For context, I'm part of a research project that chose to use your concurrent queue (among some other systems) to evaluate our new analysis tool. The tool fuzz tests target code, both with fuzzy call sequences and fuzzy scheduler behavior (via rr chaos mode https://rr-project.org/). We record timeboxes within which each operation happened, as well as what went into / out of the data structure.

Given these detailed logs, we use a model checker to compare them against a relatively complete TLA+ model of the collection-of-subqueues design your data structure uses. Most of the time our model agrees with the documented non-linearizable behavior (pseudo randomly picking which subqueue to dequeue from, switching subqueues whenever-ly). Note that we use the model checker to explore every interleaving of behaviors that are reported as overlapping, and every interpretation of operations that are ambiguous.
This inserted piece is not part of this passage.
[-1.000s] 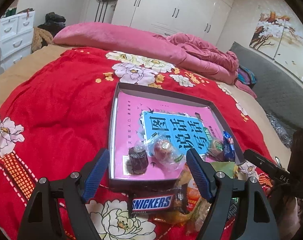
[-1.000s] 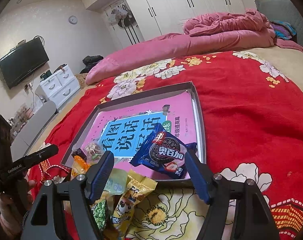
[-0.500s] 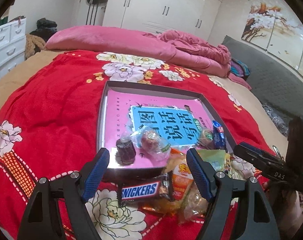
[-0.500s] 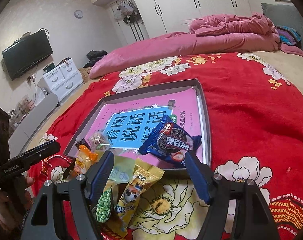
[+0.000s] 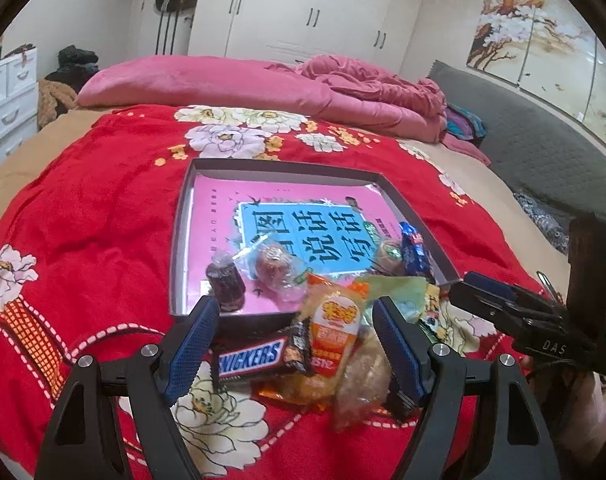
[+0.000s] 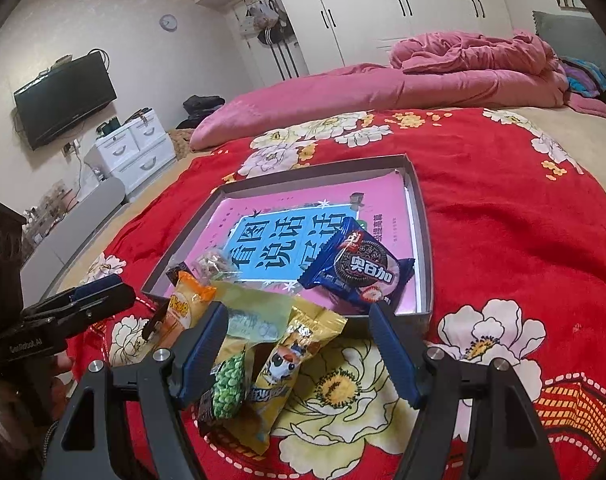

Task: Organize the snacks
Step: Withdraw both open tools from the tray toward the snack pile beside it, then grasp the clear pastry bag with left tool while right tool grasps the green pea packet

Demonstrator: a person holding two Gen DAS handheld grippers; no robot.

Sometimes, our validation process fails in a scenario like this (each operation happens in a distinct period of real time, all multiplexed onto one single CPU core):

  • Thread 1 enqueues [1, 2, 3, 4, 5]
  • Thread 2 dequeues [3, 4, 5]
  • Thread 3 dequeues [1, 2]

The real scenarios are more complex, but ultimately no possible interpretation where the data structure returns elements in per-producer enqueue order is valid. The skip-forward pattern above is common, where subsequences keep their order internally (don't see [2, 1] for instance), but the subsequences come out wrong (assuming I understand your docs).
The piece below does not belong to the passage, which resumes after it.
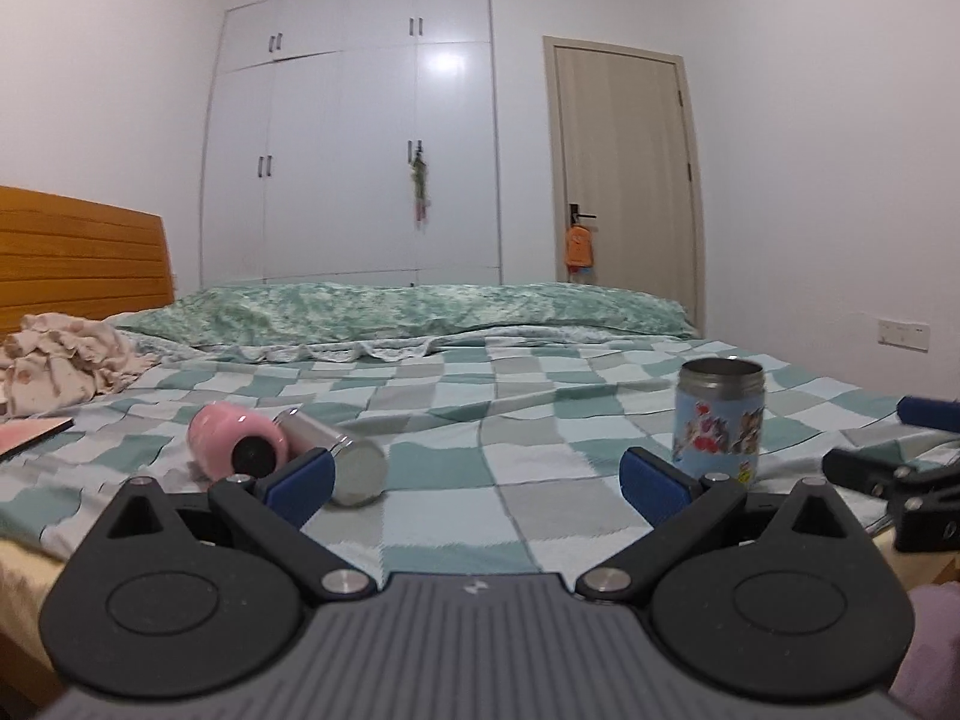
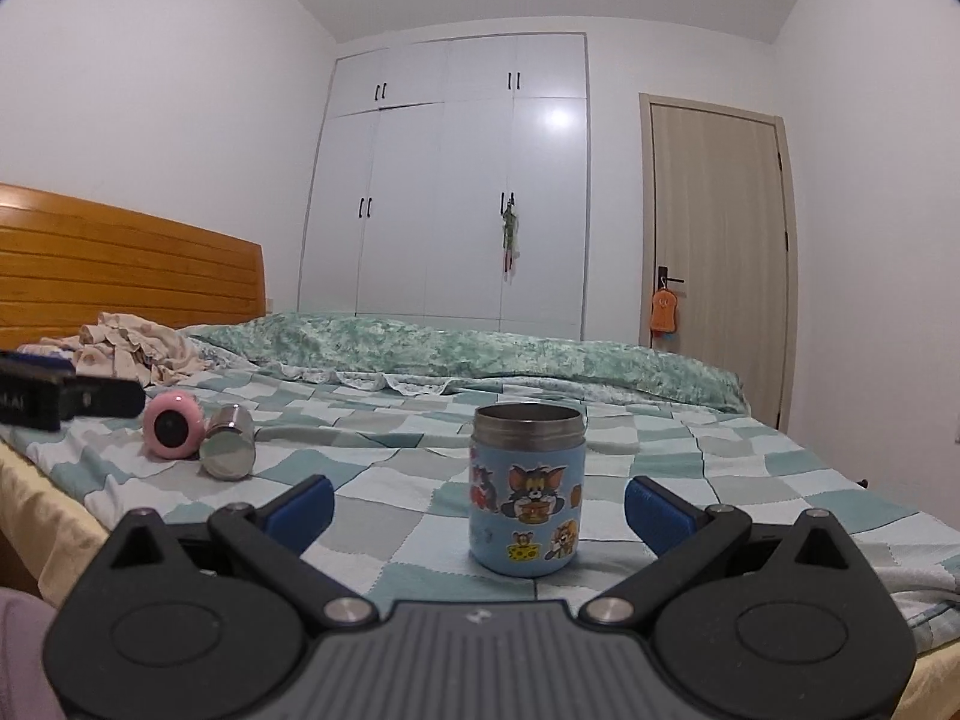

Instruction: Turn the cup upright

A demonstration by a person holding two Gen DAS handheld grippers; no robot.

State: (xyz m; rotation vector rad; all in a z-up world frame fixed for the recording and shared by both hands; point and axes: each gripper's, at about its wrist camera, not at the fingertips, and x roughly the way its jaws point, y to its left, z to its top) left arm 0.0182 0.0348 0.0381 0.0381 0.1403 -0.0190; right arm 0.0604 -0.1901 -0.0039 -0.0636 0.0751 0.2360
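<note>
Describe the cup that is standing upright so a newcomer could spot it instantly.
Start at the checkered bedspread. Near its front edge, between the open right tongs, stands the blue cartoon cup, steel rim up. Unlike the pink cup and steel cup lying sideways, it is upright.

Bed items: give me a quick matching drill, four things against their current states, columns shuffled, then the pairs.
Things:
1. blue cartoon cup
2. pink cup
3. steel cup
4. right gripper

States:
A. lying on its side, touching the steel cup
B. open, nothing gripped
C. standing upright, mouth up
D. lying on its side, flat metal end toward the cameras

Pairs: 1-C, 2-A, 3-D, 4-B
</note>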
Because we use rr, we have full record-replay debugging of these bug scenarios, and I can answer very specific questions if I know what to look for in the code. I am also willing to make edits to my testing setup, share data, etc.

The testing rig is public here: https://github.com/DistCompiler/pgo/tree/main/omnilink. You're welcome to check it out. The code calling your data structure is in concurrentqueue/workload. The build system can recompile it against any version of your code on demand. Note that the whole thing is "research grade" software, in that it is robust but not well documented, and in flux as we approach a paper submission deadline.

More details:

  • I am calling token-less bulk enqueue from multiple threads (but I am tracking which thread did what; your data structure uses an implicit per-thread token in this case right?)
  • my dequeue operation, again from any thread, is token-less bulk dequeue
  • to make fuzzing easier, I deliberately configured a small block size of 4
  • each producer enqueues a characteristic range of integers, so we can tell them apart easily

fhackett avatar Nov 12 '25 07:11 fhackett

Thank you for the detailed write-up (and for choosing to fuzz this project!).
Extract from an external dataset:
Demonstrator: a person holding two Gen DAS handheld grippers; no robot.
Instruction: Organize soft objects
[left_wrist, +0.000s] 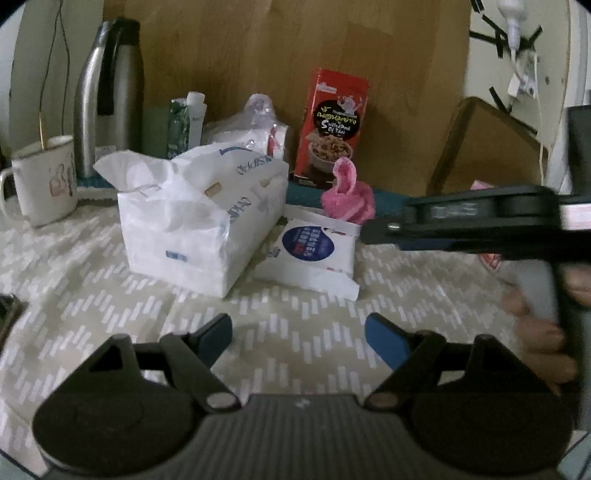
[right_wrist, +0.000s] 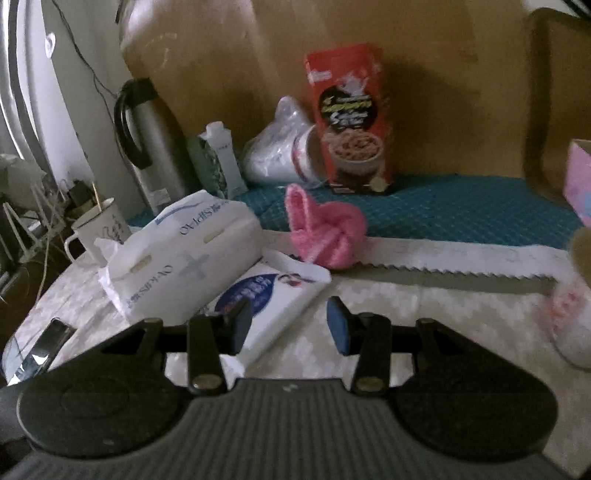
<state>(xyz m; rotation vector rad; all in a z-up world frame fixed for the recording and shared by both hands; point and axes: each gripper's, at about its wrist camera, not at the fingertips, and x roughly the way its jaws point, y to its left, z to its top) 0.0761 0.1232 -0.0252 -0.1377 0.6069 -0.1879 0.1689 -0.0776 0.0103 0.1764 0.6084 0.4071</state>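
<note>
Right gripper (right_wrist: 287, 322) gapes near crumpled white tissue pack (right_wrist: 184, 254).

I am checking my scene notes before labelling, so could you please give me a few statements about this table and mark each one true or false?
1. Both tongs, left and right, are open and hold nothing. True.
2. The red cardboard cereal box lies flat. False: it stands upright.
3. The flat white wet-wipes packet with the blue round label lies beside the large white soft tissue pack. True.
4. The pink knitted bundle sits inside the white enamel mug. False: it sits on the table, across from the mug.
</note>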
Whether this is a bug or not hinges on how the order of calls to dequeue_bulk across threads is established. You say they're done sequentially in a non-overlapping way, but are there any memory ordering fences between the threads? (I understand that you're simulating this all on one actual thread but you're also modelling the interplay of low-level atomic operations as if multiple threads were actually involved.)

Does the following ever occur without another thread dequeuing [1, 2]?

  • Thread 1 enqueues [1, 2, 3, 4, 5]
  • Thread 2 dequeues [3, 4, 5]

In other words, does the issue depend on the presence of a 3rd thread invoking dequeue_bulk too? If it only reproduces with three operations and not two, that would suggest that there is an ordering issue such that the non-overlapping calls are not completely ordered as expected with respect to each other. On the other hand, if this reproduces with just two operations, that suggests this is a bug in the queue itself.

cameron314 avatar Nov 12 '25 13:11 cameron314

Another question: does it reproduce with producer tokens for the enqueue side? The implicit mapping of producers to sub-queues when tokens aren't used relies on several very specific features which may not be emulated correctly.

cameron314 avatar Nov 12 '25 13:11 cameron314

Thanks for your quick response.

To clarify, we're not modelling any weak memory effects here. If we're seeing those effects, it's surprising and interesting to me, because I fully expect that to not be measurable by our analysis. It's an expected weakness that we would not detect anything like that.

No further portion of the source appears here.